BEGIN Source data
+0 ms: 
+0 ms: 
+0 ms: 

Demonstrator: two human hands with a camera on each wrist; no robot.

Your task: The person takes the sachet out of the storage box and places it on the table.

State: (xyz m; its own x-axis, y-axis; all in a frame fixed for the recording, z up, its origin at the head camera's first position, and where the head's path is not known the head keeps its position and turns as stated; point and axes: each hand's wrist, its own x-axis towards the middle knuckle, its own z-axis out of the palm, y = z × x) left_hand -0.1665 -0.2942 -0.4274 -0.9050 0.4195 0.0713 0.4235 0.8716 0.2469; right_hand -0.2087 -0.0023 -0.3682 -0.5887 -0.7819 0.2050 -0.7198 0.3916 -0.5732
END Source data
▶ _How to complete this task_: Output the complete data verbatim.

▶ _Result of the exercise_:
+0 ms: 
+0 ms: 
+0 ms: 

Demonstrator: two human hands with a camera on each wrist; no robot.

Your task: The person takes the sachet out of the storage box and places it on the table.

State: (xyz m; its own x-axis, y-axis; all in a frame fixed for the recording, z up, its origin at the head camera's first position, and where the head's path is not known the head keeps its position and turns as stated; point and axes: each hand's wrist, its own x-axis towards the middle knuckle, its own z-axis out of the palm, y = z × x) left_hand -0.1665 -0.2942 -0.4274 -0.9050 0.4195 0.0713 0.4235 0.8716 0.2469; right_hand -0.2087 -0.0023 -0.3682 -0.5887 -0.7819 0.2050 -0.7198 0.3916 -0.5732

The output given is complete.